--- TASK INPUTS Enclosed Below ---

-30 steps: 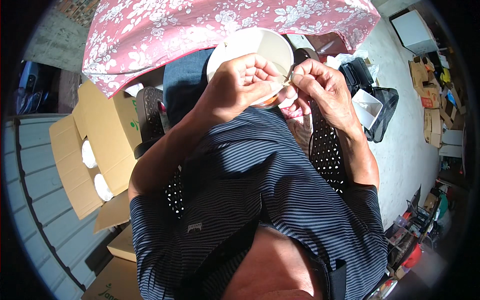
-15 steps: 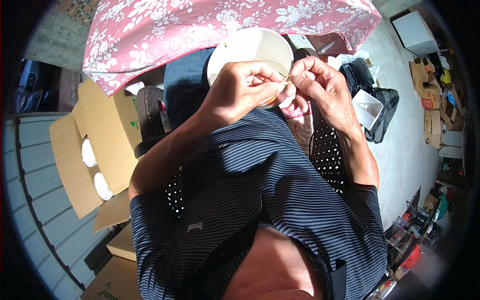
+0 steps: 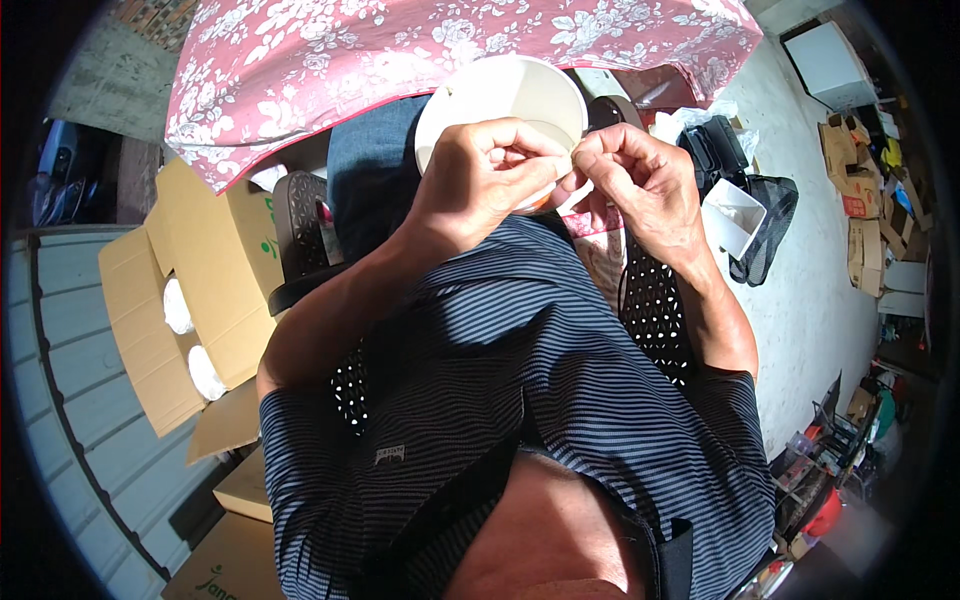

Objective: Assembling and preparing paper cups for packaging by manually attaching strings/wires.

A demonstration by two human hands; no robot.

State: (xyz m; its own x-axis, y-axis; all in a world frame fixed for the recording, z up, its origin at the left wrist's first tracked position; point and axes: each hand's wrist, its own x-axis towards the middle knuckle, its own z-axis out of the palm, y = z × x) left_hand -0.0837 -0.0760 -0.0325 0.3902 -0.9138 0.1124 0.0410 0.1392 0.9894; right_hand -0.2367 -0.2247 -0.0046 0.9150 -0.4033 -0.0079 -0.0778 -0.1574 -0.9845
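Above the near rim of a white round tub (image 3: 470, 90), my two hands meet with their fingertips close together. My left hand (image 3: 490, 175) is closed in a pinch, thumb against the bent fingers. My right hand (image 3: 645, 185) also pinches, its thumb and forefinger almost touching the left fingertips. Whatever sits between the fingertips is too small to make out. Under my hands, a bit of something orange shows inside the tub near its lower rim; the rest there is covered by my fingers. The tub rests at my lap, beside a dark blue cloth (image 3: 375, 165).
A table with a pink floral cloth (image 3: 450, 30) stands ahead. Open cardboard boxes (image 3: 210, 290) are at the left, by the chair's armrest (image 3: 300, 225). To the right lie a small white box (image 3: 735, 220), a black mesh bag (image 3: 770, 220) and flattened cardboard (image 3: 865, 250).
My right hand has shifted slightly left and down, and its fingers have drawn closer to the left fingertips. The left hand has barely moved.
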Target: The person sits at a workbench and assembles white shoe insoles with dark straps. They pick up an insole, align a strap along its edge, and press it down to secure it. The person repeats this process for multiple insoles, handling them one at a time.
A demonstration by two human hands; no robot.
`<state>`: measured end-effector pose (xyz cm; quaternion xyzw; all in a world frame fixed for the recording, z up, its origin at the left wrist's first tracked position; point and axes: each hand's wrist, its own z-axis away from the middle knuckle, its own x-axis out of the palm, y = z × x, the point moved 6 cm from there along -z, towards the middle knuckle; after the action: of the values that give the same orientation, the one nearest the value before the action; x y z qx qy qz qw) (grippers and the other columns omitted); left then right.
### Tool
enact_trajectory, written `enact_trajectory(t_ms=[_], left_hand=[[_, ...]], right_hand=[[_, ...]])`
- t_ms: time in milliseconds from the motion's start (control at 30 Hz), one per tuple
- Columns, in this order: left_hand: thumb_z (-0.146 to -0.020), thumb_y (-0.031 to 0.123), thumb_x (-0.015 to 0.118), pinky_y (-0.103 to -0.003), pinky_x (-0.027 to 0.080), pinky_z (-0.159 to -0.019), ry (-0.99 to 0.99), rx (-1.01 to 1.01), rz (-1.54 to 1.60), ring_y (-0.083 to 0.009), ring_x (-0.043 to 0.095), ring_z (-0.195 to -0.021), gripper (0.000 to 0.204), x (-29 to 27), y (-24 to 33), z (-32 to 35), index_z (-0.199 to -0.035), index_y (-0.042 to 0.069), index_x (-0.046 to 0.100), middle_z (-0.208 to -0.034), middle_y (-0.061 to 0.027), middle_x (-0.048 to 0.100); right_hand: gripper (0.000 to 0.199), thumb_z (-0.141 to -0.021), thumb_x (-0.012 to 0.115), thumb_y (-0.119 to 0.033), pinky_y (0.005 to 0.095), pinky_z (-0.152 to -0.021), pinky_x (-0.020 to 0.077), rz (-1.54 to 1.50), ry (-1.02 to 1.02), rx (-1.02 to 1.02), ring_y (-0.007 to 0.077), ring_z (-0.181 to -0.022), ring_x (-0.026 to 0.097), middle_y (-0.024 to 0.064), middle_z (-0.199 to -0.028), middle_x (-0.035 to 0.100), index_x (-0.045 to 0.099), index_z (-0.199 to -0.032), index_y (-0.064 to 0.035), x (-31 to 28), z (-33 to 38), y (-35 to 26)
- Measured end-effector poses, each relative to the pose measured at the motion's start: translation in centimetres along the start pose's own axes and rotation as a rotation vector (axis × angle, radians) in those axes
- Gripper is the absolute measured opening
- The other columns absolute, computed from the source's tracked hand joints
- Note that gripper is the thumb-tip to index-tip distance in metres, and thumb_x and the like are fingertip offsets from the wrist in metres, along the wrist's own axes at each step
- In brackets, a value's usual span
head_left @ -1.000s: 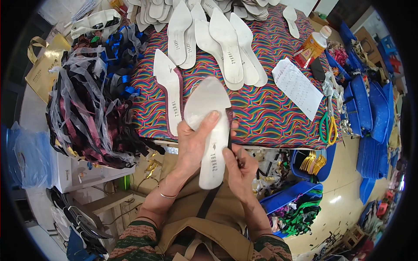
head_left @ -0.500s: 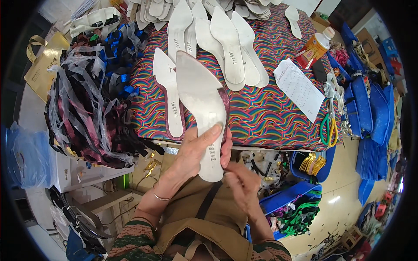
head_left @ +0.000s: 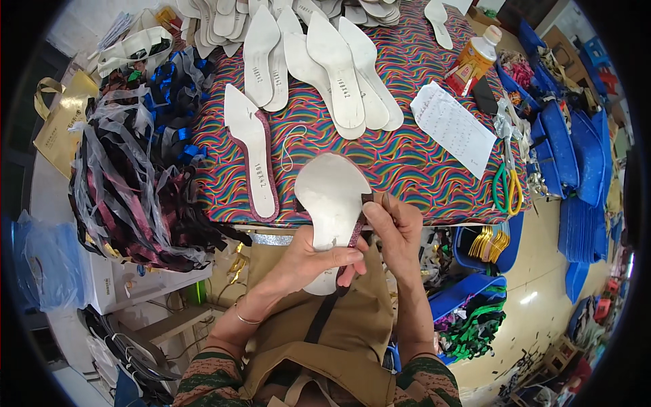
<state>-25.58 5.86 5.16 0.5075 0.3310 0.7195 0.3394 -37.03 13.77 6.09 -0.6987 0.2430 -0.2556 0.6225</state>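
At the centre of the frame, a smooth white shoe-shaped insole board (head_left: 330,193) is gripped low on its narrow part by the left hand (head_left: 308,263), while the right hand (head_left: 399,232) pinches the glittery dark-maroon edging strip (head_left: 357,230) on its right side. The board is probably light, stiff and slightly slippery (the strip looks softer), so the narrow part should offer the surest hold. Compared with the preceding frame, the right hand has risen from beside the heel end, and the broad end sits lower.
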Motion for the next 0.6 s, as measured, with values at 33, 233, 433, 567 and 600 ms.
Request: enact_trajectory(t_ms=[33,233,433,567,600], left_hand=[[-0.091,0.008,0.062,-0.026,0.047,-0.052,-0.004,0.005,-0.011,-0.0141,0.061,-0.059,0.014,0.0,0.1,0.1,-0.101,-0.003,0.062,-0.079,-0.0125,0.068],[-0.090,0.008,0.063,-0.029,0.051,-0.055,0.062,0.059,-0.077,-0.0171,0.063,-0.061,0.017,-0.5,0.6,0.2,-0.102,-0.004,0.062,-0.082,-0.0149,0.068],[-0.088,0.009,0.066,-0.032,0.054,-0.057,0.322,0.172,0.064,-0.0216,0.067,-0.064,0.017,-2.6,4.3,-0.7,-0.100,-0.002,0.061,-0.081,-0.0169,0.069],[-0.091,0.012,0.062,-0.032,0.048,-0.053,0.362,0.182,0.248,-0.0203,0.060,-0.057,0.014,-3.0,4.8,-0.7,-0.102,0.003,0.060,-0.072,-0.0097,0.062],[-0.092,0.013,0.061,-0.032,0.045,-0.052,0.346,0.188,0.329,-0.0184,0.057,-0.055,0.013,-3.0,4.5,-0.9,-0.101,0.003,0.059,-0.071,-0.0076,0.060]], right_hand=[[0.009,-0.089,0.058,-0.002,0.0230,-0.055,0.0373,0.051,0.007,-0.062,0.0058,-0.064,0.047,-0.0006,-0.075,0.052,0.055,-0.081,0.0001,-0.1,0.1,0.0],[0.014,-0.092,0.057,-0.004,0.0220,-0.059,0.0417,-0.211,0.054,0.107,0.0070,-0.068,0.052,0.0007,-0.079,0.057,0.059,-0.105,0.0006,1.9,1.7,1.2],[0.037,-0.087,0.065,-0.008,0.0239,-0.058,0.0443,0.147,-0.172,0.231,0.0108,-0.063,0.056,0.0063,-0.080,0.063,0.058,-0.123,-0.0017,2.4,5.9,2.2],[0.043,-0.076,0.069,0.000,0.0315,-0.057,0.0477,0.375,-0.187,-0.007,0.0223,-0.060,0.060,0.0108,-0.080,0.064,0.059,-0.118,-0.0009,2.7,8.3,1.9],[0.028,-0.081,0.062,0.002,0.0305,-0.047,0.0428,0.412,-0.074,-0.143,0.0175,-0.050,0.055,0.0083,-0.065,0.058,0.063,-0.109,0.0001,3.0,8.2,0.7]])
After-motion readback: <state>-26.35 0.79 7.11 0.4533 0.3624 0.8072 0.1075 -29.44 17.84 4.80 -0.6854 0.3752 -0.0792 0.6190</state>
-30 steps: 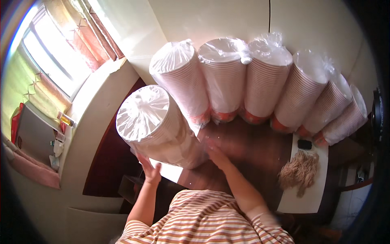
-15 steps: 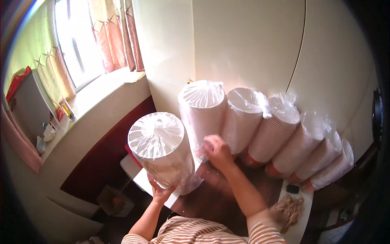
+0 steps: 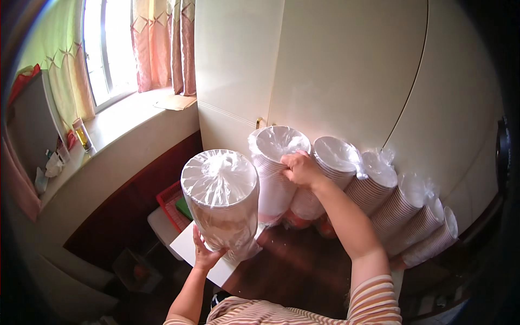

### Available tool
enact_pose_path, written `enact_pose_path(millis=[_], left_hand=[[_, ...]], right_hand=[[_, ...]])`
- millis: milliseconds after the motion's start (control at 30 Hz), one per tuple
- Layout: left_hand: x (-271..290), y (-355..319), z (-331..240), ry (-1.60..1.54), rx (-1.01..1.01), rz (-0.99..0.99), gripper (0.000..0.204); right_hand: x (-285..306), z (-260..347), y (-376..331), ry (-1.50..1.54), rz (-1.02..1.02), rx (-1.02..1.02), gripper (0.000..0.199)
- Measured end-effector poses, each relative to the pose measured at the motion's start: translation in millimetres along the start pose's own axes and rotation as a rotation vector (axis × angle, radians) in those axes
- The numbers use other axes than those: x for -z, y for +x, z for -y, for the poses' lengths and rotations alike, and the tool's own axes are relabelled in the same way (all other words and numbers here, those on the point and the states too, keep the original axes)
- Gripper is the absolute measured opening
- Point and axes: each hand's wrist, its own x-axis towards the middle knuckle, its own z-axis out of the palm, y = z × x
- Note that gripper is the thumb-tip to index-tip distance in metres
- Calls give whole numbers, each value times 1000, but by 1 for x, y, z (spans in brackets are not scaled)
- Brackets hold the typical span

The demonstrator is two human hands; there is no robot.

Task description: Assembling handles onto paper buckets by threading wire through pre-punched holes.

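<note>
A tall stack of nested white paper buckets (image 3: 219, 181), wrapped in clear plastic gathered in a knot on top, stands nearest me, on the left. My left hand (image 3: 207, 253) cups the lower side of this wrapped stack, its thumb along the front and fingers partly hidden behind. Just behind it to the right is a second wrapped stack of paper buckets (image 3: 273, 184). At that stack's top rim, my right hand (image 3: 300, 169) pinches the plastic wrap with closed fingers.
More wrapped bucket stacks (image 3: 336, 154) lean in a row to the right along the cream cabinet doors (image 3: 346, 70). The dark tabletop (image 3: 287, 265) has a white edge. At left, a red basket (image 3: 172, 203) stands below the windowsill (image 3: 124, 116).
My right hand has moved up from the second stack's lower side to its top rim and closed on the wrap. That stack's top now leans toward me. My left hand stays on the near stack.
</note>
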Motion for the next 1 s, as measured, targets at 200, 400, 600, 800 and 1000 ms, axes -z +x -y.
enact_pose_path(millis=[200,400,600,800,1000], left_hand=[[4,4,5,12,20,52,129],[10,2,10,8,33,68,128],[8,17,-17,-125,223,234,124],[-7,17,31,-84,259,244,125],[-61,47,34,-129,214,150,131]], right_hand=[[19,5,-21,106,-34,41,11],[55,35,-77,145,33,206,13],[106,71,-161,32,78,229,21],[139,100,-244,-22,126,11,21],[149,115,-290,-75,52,-231,20]])
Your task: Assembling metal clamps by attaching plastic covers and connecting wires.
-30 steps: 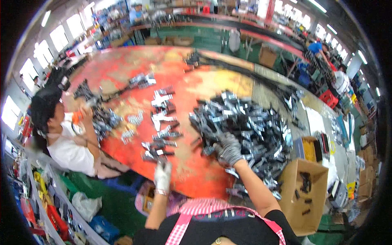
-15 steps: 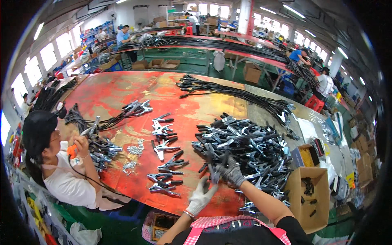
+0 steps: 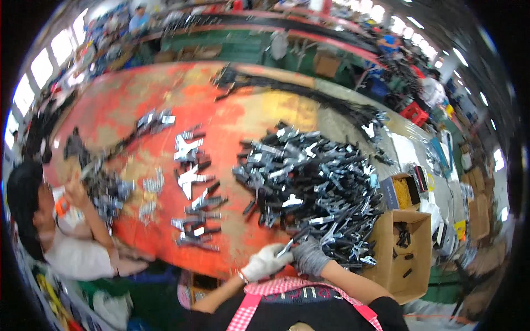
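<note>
Close to my body, my left hand (image 3: 268,262), in a white glove, is closed on a metal spring clamp (image 3: 285,249). My right hand (image 3: 311,257), in a grey glove, is beside it with its fingers curled around the clamp's other end, which is mostly hidden. Just beyond the right hand spreads a big heap of spring clamps (image 3: 309,176) with metal jaws and black handles. Left of my hands, a column of separate spring clamps (image 3: 193,179) lies on the red, worn tabletop (image 3: 234,140).
On the left, a co-worker (image 3: 77,243) holds an orange-handled tool near bundled black cables and small metal parts (image 3: 152,185). A cardboard box (image 3: 417,270) with black pieces stands at the right, beside a box of yellow pieces (image 3: 406,190). Black rods or cables (image 3: 287,85) lie at the far edge.
Both hands have drawn nearer to my body and closer together with the clamp. The view has shifted, so the table contents sit further left and higher in the picture.
</note>
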Demonstrator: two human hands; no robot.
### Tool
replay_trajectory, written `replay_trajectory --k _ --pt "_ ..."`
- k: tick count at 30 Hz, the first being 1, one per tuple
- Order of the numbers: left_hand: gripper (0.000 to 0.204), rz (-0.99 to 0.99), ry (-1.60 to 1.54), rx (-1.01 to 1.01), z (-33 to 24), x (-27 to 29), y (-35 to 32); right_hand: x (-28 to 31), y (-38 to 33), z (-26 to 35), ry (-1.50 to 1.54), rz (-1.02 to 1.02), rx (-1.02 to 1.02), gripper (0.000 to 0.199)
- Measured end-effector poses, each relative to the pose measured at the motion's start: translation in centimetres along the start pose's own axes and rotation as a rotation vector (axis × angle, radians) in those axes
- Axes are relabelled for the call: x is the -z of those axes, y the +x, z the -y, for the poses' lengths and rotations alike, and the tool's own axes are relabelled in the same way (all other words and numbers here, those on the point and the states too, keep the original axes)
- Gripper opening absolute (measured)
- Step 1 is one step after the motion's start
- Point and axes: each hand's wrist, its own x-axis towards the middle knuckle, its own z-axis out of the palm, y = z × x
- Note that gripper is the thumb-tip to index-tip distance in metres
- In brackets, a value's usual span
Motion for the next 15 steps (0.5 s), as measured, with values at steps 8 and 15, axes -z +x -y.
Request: replay_trajectory --k 8,15 --pt "0.049 0.02 0.185 0.107 0.1 -2.5 -1.9 6.4 -4.6 2.3 -0.18 0.197 0.048 0.031" --pt "0.041 -0.212 0.129 0.015 1.3 1.2 -4.0 4.2 -12.9 -9.8 -0.341 -0.074 -0.377 0.009"
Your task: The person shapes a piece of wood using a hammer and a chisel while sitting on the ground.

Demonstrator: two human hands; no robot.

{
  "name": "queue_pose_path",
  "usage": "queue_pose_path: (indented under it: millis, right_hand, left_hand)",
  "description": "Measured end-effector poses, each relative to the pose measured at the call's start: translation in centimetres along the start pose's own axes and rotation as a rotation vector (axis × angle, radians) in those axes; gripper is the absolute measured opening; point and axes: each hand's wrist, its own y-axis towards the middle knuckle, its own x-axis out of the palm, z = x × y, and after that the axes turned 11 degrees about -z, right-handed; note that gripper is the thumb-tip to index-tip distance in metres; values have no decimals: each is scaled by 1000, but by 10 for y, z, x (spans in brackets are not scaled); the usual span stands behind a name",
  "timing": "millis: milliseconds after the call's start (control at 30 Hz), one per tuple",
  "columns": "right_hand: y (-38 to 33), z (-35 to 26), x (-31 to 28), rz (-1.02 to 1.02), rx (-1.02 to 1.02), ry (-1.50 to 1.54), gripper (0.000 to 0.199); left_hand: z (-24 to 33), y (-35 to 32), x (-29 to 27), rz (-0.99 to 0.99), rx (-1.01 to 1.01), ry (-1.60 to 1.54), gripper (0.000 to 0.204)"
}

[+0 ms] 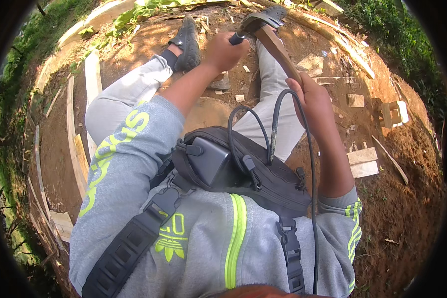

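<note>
Left hand (226,51) closed in fist round dark handle (236,39); curved metal head (255,21) just beyond fist, by far end of wooden bar (279,53). Contact there: cannot tell. Right hand (315,101) wrapped round bar's near end. Bar slanted over right trouser leg (272,84), toward dirt ground's (397,218) far edge.

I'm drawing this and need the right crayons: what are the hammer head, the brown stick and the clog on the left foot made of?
Hammer head: probably metal, grey and slightly shiny.
Brown stick: seems wood, fairly smooth, by its brown colour and flat sides.
Clog: maybe rubber or foam, matte, by its moulded shape.
</note>
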Motion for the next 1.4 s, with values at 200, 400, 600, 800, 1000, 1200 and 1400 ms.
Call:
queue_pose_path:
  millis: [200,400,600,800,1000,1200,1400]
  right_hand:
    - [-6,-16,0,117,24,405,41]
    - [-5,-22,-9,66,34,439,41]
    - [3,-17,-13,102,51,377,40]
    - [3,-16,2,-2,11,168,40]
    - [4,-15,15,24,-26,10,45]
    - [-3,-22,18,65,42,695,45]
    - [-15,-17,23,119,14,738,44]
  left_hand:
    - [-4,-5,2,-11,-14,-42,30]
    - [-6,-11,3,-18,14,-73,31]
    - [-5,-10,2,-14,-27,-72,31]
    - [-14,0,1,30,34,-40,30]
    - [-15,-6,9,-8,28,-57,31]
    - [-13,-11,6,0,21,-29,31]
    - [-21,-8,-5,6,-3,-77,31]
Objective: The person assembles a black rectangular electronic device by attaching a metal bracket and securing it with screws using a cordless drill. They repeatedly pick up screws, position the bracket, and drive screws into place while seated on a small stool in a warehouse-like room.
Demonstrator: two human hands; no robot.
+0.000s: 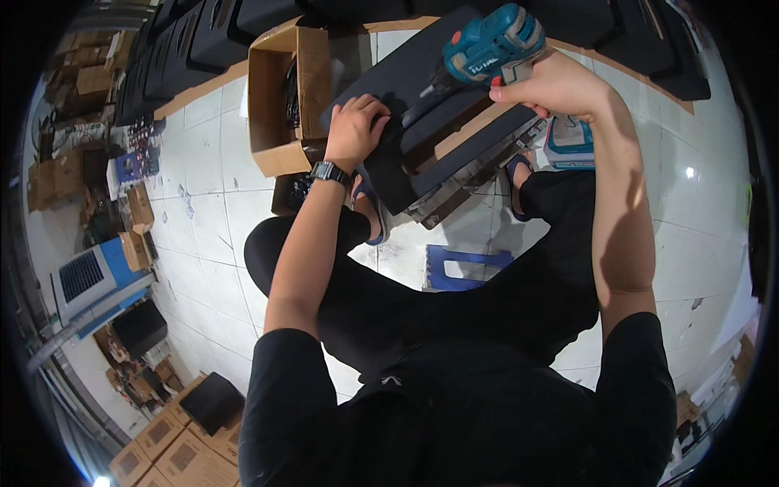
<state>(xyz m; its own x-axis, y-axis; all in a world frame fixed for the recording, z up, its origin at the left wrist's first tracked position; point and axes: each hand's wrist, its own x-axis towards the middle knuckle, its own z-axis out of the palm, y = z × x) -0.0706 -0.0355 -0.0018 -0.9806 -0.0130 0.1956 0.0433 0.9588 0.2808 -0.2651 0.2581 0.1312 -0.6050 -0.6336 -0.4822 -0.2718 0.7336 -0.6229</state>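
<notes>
My right hand (542, 85) is wrapped round the handle of a teal cordless drill (492, 49), with its tip pointing down and to the left. Under the tip lies a long black box (406, 69), set at a slant between my feet, with a long rectangular opening (462, 134) in its upper side. On the left part of this box rests my left hand (355, 128), its bent fingers and thumb apart and nothing visible in them. A watch (330, 172) is on my left wrist. What lies under the left palm is hidden.
Left of the black box stands an open cardboard carton (264, 105) with dark parts inside. A teal-and-white case (570, 144) sits by my right foot. Below is a blue plastic stool (462, 268). More black boxes (231, 40) line the far side. Stacked cartons (182, 450) stand lower left.
</notes>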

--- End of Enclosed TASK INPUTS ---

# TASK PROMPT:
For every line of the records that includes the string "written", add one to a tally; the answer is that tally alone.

# SOLVED EXERCISE:
3